Extending SQL Syntax#

DataFusion provides a flexible extension system that allows you to customize SQL parsing and planning without modifying the core codebase. This is useful when you need to:

  • Support custom operators from other SQL dialects (e.g., PostgreSQL’s -> for JSON)

  • Add custom data types not natively supported

  • Implement SQL constructs like TABLESAMPLE, PIVOT/UNPIVOT, or MATCH_RECOGNIZE

Architecture Overview#

When DataFusion processes a SQL query, it goes through these stages:

┌─────────────┐    ┌─────────┐    ┌──────────────────────┐    ┌─────────────┐
│ SQL String  │───▶│ Parser  │───▶│      SqlToRel        │───▶│ LogicalPlan │
└─────────────┘    └─────────┘    │ (SQL to LogicalPlan) │    └─────────────┘
                                  └──────────────────────┘
                                              │
                                              │ uses
                                              ▼
                                  ┌───────────────────────┐
                                  │  Extension Planners   │
                                  │  • ExprPlanner        │
                                  │  • TypePlanner        │
                                  │  • RelationPlanner    │
                                  └───────────────────────┘

The extension planners intercept specific parts of the SQL AST during the SqlToRel phase and allow you to customize how they are converted to DataFusion’s logical plan.

Extension Points#

DataFusion provides three planner traits for extending SQL:

Trait

Purpose

Registration Method

ExprPlanner

Custom expressions and operators

ctx.register_expr_planner()

TypePlanner

Custom SQL data types

SessionStateBuilder::with_type_planner()

RelationPlanner

Custom FROM clause elements (relations)

ctx.register_relation_planner()

Planner Precedence: Multiple ExprPlanners and RelationPlanners can be registered; they are invoked in reverse registration order (last registered wins). Return Original(...) to delegate to the next planner. Only one TypePlanner can be active at a time.

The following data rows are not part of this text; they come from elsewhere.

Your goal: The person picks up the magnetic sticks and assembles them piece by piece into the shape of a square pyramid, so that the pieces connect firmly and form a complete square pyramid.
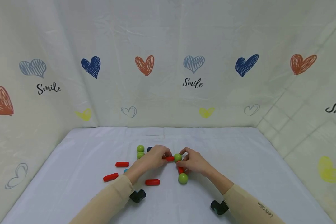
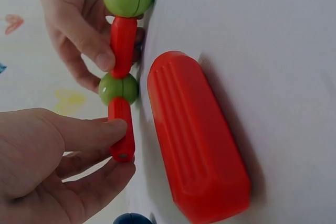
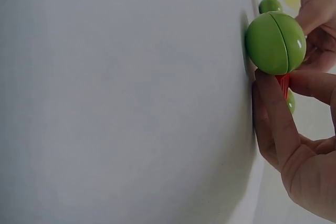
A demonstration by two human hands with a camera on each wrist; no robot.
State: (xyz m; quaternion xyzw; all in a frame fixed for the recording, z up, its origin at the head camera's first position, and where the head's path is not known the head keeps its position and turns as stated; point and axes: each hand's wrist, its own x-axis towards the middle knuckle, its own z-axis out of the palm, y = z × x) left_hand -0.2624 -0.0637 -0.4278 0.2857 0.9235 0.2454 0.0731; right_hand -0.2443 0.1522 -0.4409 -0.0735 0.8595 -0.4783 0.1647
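Observation:
A joined chain of two red rods and two green balls bends at its upper green ball (image 1: 177, 157). My left hand (image 1: 155, 156) pinches the red rod (image 2: 122, 129) that meets this ball from the left, thumb on one side and fingers on the other. The other red rod (image 1: 180, 170) runs from the same ball toward the near green ball (image 1: 183, 178), and my right hand (image 1: 195, 161) grips it between thumb and fingers. In the right wrist view the near green ball (image 3: 275, 43) sits just beyond the fingertips of my right hand (image 3: 307, 145).
Loose red rods lie at the left (image 1: 122, 164), farther left (image 1: 110, 177) and nearer the middle (image 1: 152, 182). Two green balls (image 1: 140, 148) and a dark blue ball (image 1: 149, 149) are behind my left wrist. A light blue piece (image 1: 126, 170) shows partly beside my left forearm.

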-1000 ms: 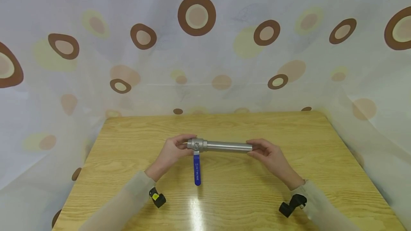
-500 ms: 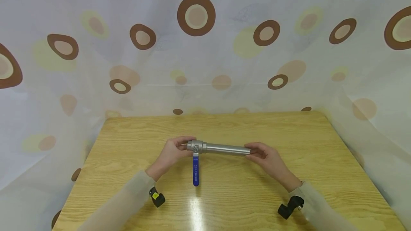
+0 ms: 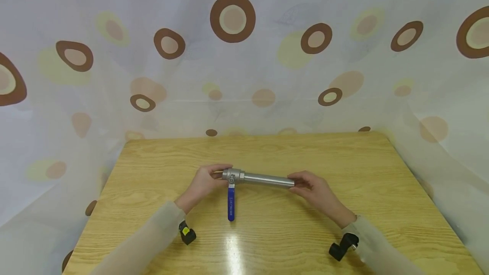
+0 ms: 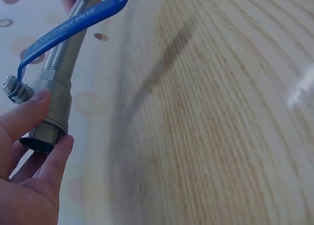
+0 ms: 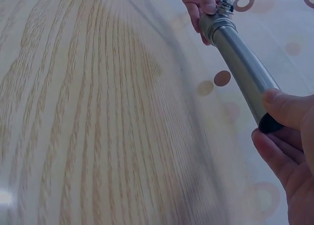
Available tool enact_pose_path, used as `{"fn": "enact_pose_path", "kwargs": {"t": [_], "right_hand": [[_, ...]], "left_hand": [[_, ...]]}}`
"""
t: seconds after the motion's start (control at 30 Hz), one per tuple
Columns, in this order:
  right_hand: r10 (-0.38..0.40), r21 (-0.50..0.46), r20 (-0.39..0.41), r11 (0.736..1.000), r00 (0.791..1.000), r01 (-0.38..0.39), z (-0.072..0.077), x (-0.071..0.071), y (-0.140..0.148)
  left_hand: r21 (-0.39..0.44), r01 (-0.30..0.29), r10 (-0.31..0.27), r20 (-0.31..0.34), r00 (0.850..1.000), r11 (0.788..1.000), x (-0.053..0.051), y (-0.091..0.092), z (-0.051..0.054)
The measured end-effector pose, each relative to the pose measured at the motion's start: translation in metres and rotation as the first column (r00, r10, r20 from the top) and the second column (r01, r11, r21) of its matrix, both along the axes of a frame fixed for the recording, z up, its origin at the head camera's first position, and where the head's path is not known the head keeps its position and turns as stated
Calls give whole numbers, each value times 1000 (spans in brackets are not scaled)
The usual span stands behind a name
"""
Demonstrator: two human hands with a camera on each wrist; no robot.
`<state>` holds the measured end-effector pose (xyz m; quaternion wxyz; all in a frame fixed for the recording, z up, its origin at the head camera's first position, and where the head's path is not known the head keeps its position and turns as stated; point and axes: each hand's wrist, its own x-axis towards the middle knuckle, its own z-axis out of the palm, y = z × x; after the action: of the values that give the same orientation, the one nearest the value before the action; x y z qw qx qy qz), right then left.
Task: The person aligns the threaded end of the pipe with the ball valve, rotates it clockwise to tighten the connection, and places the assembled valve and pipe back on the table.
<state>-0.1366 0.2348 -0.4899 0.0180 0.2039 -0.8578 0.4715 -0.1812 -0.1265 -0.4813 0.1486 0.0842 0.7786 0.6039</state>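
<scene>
My left hand grips the body of a steel ball valve at its open left end, thumb on the near side. From the valve a long blue lever handle points toward me; in the left wrist view the handle shows white "BALL VALVE" lettering. A straight metal pipe is joined to the valve's right side. My right hand pinches the pipe's free end; in the right wrist view the pipe shows a dark open end beside the thumb. Both parts are held above the table, the right end slightly lower.
A wood-grain table lies under both hands, and the pipe casts a shadow on it in the left wrist view. A white curtain with brown and yellow circles stands behind and on both sides. Black wrist cameras hang from both sleeves.
The pipe's right end and my right hand have moved a little left and toward me, so the pipe tilts more. The blue handle has shifted slightly left. Both hands keep their hold.
</scene>
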Motion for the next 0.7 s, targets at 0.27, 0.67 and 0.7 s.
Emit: {"fn": "enact_pose_path", "kwargs": {"t": [0.27,0.67,0.7], "right_hand": [[-11,67,11,998,1000,10,-4,-2,-1],[-8,106,41,994,999,3,-10,-4,-5],[-11,109,50,994,999,6,-11,-4,-5]], "left_hand": [[-39,6,-7,-25,1000,999,-4,1,-7],[-125,14,-13,8,1000,992,-11,2,-7],[-140,17,-17,0,1000,990,-12,2,-7]]}}
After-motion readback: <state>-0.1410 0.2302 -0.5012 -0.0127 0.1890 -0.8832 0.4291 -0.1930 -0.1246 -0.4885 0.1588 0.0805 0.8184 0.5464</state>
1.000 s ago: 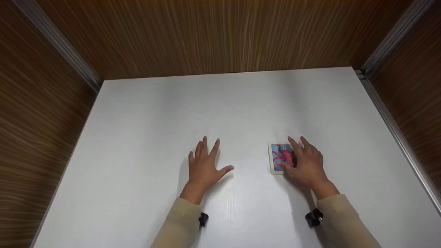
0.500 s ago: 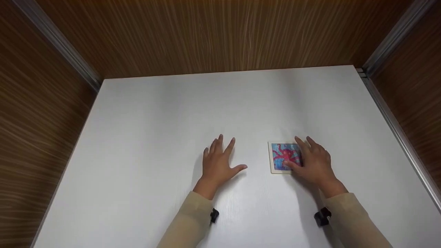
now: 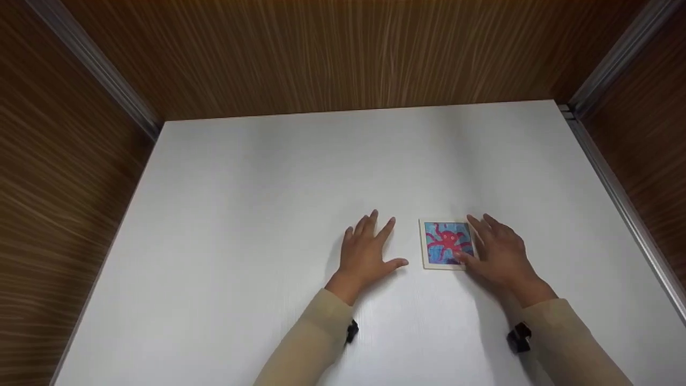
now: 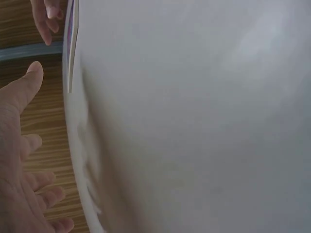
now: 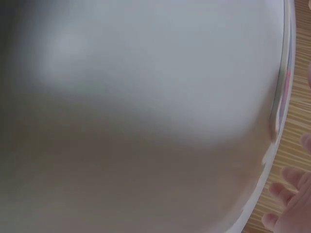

ExprPlanner: Custom Expressions and Operators#

Use ExprPlanner to customize how SQL expressions are converted to DataFusion logical expressions. This is useful for:

  • Custom binary operators (e.g., ->, ->>, @>, ?)

  • Custom field access patterns

  • Custom aggregate or window function handling

Available Methods#

Category

Methods

Operators

plan_binary_op, plan_any

Literals

plan_array_literal, plan_dictionary_literal, plan_struct_literal

Functions

plan_extract, plan_substring, plan_overlay, plan_position, plan_make_map

Identifiers

plan_field_access, plan_compound_identifier

Aggregates/Windows

plan_aggregate, plan_window

See the ExprPlanner API documentation for full method signatures.

Example: Custom Arrow Operator#

This example maps the -> operator to string concatenation:

use datafusion_expr::planner::{ExprPlanner, PlannerResult, RawBinaryExpr};

#[derive(Debug)]
struct MyCustomPlanner;

impl ExprPlanner for MyCustomPlanner {
    fn plan_binary_op(
        &self,
        expr: RawBinaryExpr,
        _schema: &DFSchema,
    ) -> Result<PlannerResult<RawBinaryExpr>> {
        match &expr.op {
            // Map `->` to string concatenation
            BinaryOperator::Arrow => {
                Ok(PlannerResult::Planned(Expr::BinaryExpr(BinaryExpr {
                    left: Box::new(expr.left.clone()),
                    right: Box::new(expr.right.clone()),
                    op: Operator::StringConcat,
                })))
            }
            _ => Ok(PlannerResult::Original(expr)),
        }
    }
}

#[tokio::main]
async fn main() -> Result<()> {
    // Use postgres dialect to enable `->` operator parsing
    let config = SessionConfig::new()
        .set_str("datafusion.sql_parser.dialect", "postgres");
    let mut ctx = SessionContext::new_with_config(config);

    // Register the custom planner
    ctx.register_expr_planner(Arc::new(MyCustomPlanner))?;

    // Now `->` works as string concatenation
    let results = ctx.sql("SELECT 'hello'->'world'").await?.collect().await?;
    // Returns: "helloworld"
    Ok(())
}

For more details, see the ExprPlanner API documentation and the expr_planner test examples.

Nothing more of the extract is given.